Compliance Does Not Equal Resilience

While HIPAA remains the foundational privacy law for healthcare, it has proven inadequate for modern threat landscapes. HIPAA’s security rule does not mandate real-time monitoring, zero-trust models, or incident-specific reporting timelines. As long as organizations can show they had “reasonable” protections in place, they remain within compliance—even if those protections fail in practice.

There is growing recognition of this gap at the federal level. The Cybersecurity and Infrastructure Security Agency (CISA) and HHS recently launched a joint effort to create minimum cybersecurity performance goals (CPGs) for the sector. These voluntary targets aim to push beyond check-the-box compliance and encourage implementation of endpoint detection and response (EDR), role-based access controls, multi-factor authentication, and secure configuration management.

But guidance without accountability rarely moves the needle. Until CMS and OCR begin conditioning reimbursement or accreditation on security performance benchmarks, many provider organizations will continue to treat cybersecurity as an IT expense rather than an operational imperative.
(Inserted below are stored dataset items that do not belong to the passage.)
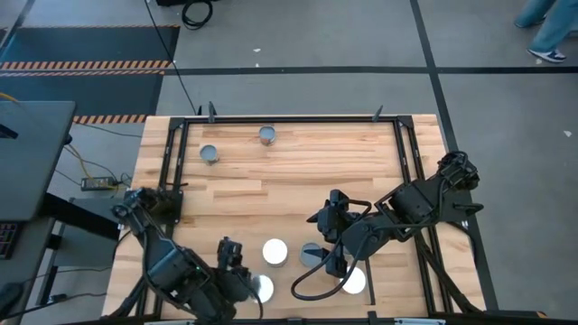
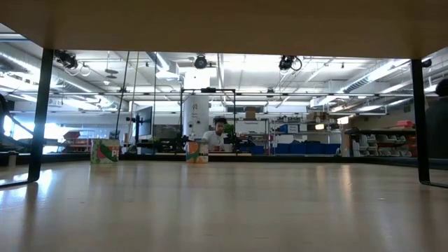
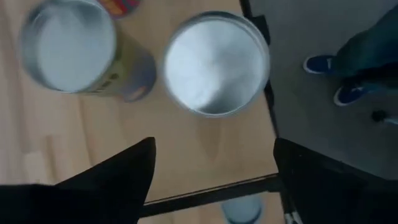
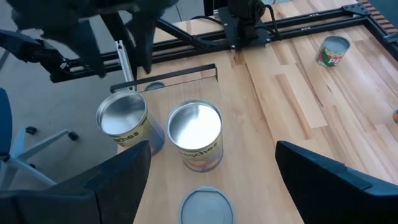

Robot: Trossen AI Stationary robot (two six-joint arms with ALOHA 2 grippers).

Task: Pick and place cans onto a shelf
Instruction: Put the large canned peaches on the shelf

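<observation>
Cans crowd the near edge of the worktop (image 1: 298,185). From above, three bright white-topped cans (image 1: 275,252) and one grey-topped can (image 1: 312,255) sit close together between the two arms.

The left end effector (image 3: 211,168) hangs over this group at the near left, its fingers (image 3: 118,177) spread and holding nothing. Its wrist view looks down on two silver tops side by side, one of them the can by the edge rail (image 3: 216,62). Beyond that rail lies grey floor, where a person's blue shoes (image 3: 320,63) show.

The right end effector (image 4: 211,180) hovers just to the right of the group, also spread wide and empty. In its wrist view a grey lid (image 4: 205,205) lies between its fingers (image 4: 118,180), and two upright tins (image 4: 194,127) stand just past it, near the left arm.

Farther on, the middle of the shelf (image 1: 298,171) is bare light wood framed by thin black rails (image 1: 402,144). Near the far rail stand two more grey-topped tins (image 1: 209,153), well apart from the near cluster and set a little apart from each other.

Across the room in the low view, a person (image 2: 219,133) sits far behind the worktop.
</observation>
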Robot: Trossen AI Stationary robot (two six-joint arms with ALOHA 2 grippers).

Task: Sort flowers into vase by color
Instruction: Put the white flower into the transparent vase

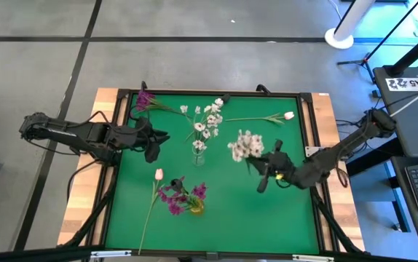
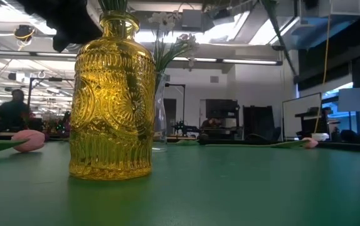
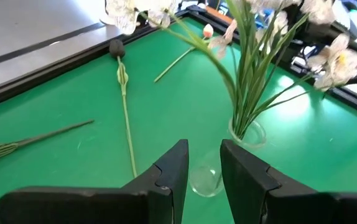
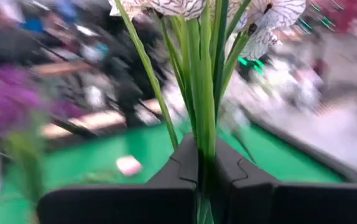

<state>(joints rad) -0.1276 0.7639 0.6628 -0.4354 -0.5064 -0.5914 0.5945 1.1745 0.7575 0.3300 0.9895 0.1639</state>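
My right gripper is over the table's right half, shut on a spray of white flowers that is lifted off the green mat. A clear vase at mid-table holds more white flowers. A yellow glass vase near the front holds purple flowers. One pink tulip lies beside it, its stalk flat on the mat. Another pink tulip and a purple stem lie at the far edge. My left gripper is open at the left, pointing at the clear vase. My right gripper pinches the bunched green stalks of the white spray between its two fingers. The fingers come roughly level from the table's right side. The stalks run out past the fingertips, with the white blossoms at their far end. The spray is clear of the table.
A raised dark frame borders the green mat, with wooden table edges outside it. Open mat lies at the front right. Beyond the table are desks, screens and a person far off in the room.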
The Case for Transparency and Realignment

SimonMed’s silence regarding whether a ransom was paid is notable. While law enforcement discourages payment, some providers argue that rapid decryption and data containment justify the cost, especially when patient harm is at stake. But this argument cannot hold indefinitely. Ransomware groups thrive on opacity. When victims withhold details about breaches, payment decisions, or recovery timelines, it signals to attackers that reputational risk is limited and that extortion remains a viable tactic.

Healthcare leadership must adopt a different playbook, one that emphasizes transparency, incident disclosure, and sector-wide intelligence sharing. Programs like H-ISAC and the Health Sector Coordinating Council provide structured pathways for organizations to report, learn, and align. But participation must shift from voluntary to standard practice.

Healthcare is one of the only critical infrastructure sectors where system downtime can directly lead to mortality. The stakes are too high for cybersecurity to remain a patchwork effort.